Am 9. Mai folgte eine noch größere Angriffswelle: Um 11 Uhr trafen vier Millionen Datenpakete pro Sekunde ein. Nicht nur Postimees war betroffen. Eine Million Computer weltweit wurden auf zahlreiche estländische Webseiten gelenkt, das ganze Netz in Estland stand vor dem Zusammenbruch. Estland war informationstechnisch vom Rest der Welt abgeschnitten. Die estnische Regierung beschuldigte umgehend Russland. Putin hatte die Entfernung der Statue schließlich als Beleidigung seines Volkes bezeichnet. Es wäre der erste belegte Fall eines Cyberangriffs von einem Staat auf einen anderen. Doch auch wenn es Hinweise auf russische Täter gibt, wer wirklich dahinter steckte, lässt sich nicht beweisen.

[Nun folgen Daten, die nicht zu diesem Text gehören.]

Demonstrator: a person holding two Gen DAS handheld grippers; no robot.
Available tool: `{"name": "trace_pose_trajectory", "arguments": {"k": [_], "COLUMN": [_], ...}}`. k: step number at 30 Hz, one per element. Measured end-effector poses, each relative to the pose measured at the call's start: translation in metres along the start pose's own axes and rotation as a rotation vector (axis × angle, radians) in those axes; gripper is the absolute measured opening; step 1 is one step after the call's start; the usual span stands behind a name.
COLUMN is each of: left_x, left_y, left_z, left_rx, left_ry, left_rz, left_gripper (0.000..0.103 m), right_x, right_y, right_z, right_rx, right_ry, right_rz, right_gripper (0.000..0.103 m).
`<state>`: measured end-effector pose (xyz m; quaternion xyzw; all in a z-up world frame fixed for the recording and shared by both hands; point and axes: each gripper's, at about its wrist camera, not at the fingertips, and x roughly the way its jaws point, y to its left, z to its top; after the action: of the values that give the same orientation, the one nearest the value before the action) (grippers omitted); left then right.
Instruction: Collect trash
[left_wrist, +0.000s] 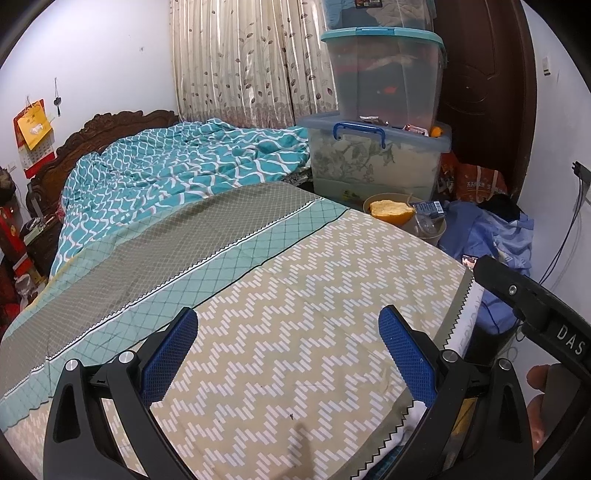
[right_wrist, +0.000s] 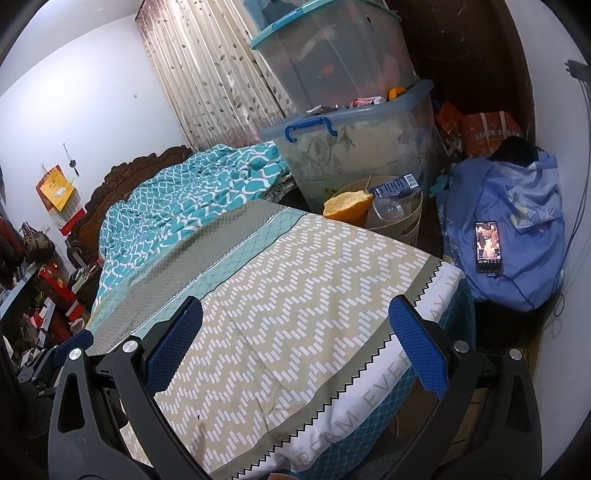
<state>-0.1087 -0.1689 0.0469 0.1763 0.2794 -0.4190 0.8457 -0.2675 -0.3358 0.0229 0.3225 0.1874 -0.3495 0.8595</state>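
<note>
The trash sits in a round tan bin (right_wrist: 397, 221) on the floor, just past the far right corner of the bed (right_wrist: 295, 295). The bin looks full to the top. A big piece of orange peel (right_wrist: 347, 205) leans on its rim on the bed side. A small blue carton (right_wrist: 395, 185) and a clear plastic cup (right_wrist: 388, 210) poke up beside the peel.

The bed top near the tongs is bare, so I cannot see any loose trash on it.

The left tongs (left_wrist: 288, 354) are spread wide over the near end of the bed and hold nothing. The right tongs (right_wrist: 295, 347) are also spread wide, over the near right corner, and hold nothing.

Here is what could go wrong, biggest thing first.

The stack of plastic boxes (right_wrist: 351, 140) stands tight against the bin. A wide reach could bump them, and the small things lying on the lower lid could fall.

The blue cloth bundle (right_wrist: 509, 229) lies near the bin, with a lit phone (right_wrist: 488, 246) on top. A swing to the right could knock the phone off.

The bin is so full that a push could tip it and spill it all.

The peel only rests on the rim. A small nudge could drop it on the floor or the sheet.

The cup is thin and may crush or slip if pinched hard.
</note>
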Motion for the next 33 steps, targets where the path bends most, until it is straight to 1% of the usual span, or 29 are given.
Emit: {"name": "trace_pose_trajectory", "arguments": {"k": [18,33], "left_x": [0.002,0.014], "left_y": [0.000,-0.002], "left_z": [-0.004,-0.005], "left_rx": [0.000,0.006], "left_ry": [0.013,0.052], "left_rz": [0.002,0.003], "left_gripper": [0.094,0.094], "right_x": [-0.001,0.000], "right_y": [0.002,0.001], "right_z": [0.001,-0.001], "right_rx": [-0.001,0.002], "right_ry": [-0.001,0.006], "right_rz": [0.000,0.000], "right_gripper": [0.100,0.100]}}
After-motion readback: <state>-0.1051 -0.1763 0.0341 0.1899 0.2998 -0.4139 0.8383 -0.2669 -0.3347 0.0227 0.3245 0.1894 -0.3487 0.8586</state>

Die westliche Wirtschaft ist sich der Gefahren bewusst, auch wenn öffentlich nicht gerne darüber geredet wird. Erst im November 2013 hat Londons Finanzwelt sich zusammen getan, um unter Ausschluss der Öffentlichkeit einen potenziellen Angriff zu simulieren. Name der Operation: „Waking Shark II“. Hacker sabotieren in der Simulation das komplette Finanzsystem, die Wirtschaft Großbritanniens bricht zusammen. Die Londoner wollten herausfinden, wie Banken und Ministerien auf solche Cyber-Attacken reagieren: Ist sichergestellt, dass die Kunden noch an ihr Geld kommen? Wäre das nicht der Fall, könnte leicht Panik ausbrechen. Laut der Nachrichtenagentur Reuters war die Simulation eine der größten ihrer Art, wenn auch nicht die erste. Bereits im Vorjahr hatte Großbritannien die Übung „Waking Shark“ durchgeführt, und auch die New Yorker Wall Street testete unter „Quantum Dawn" schon zweimal den Ernstfall.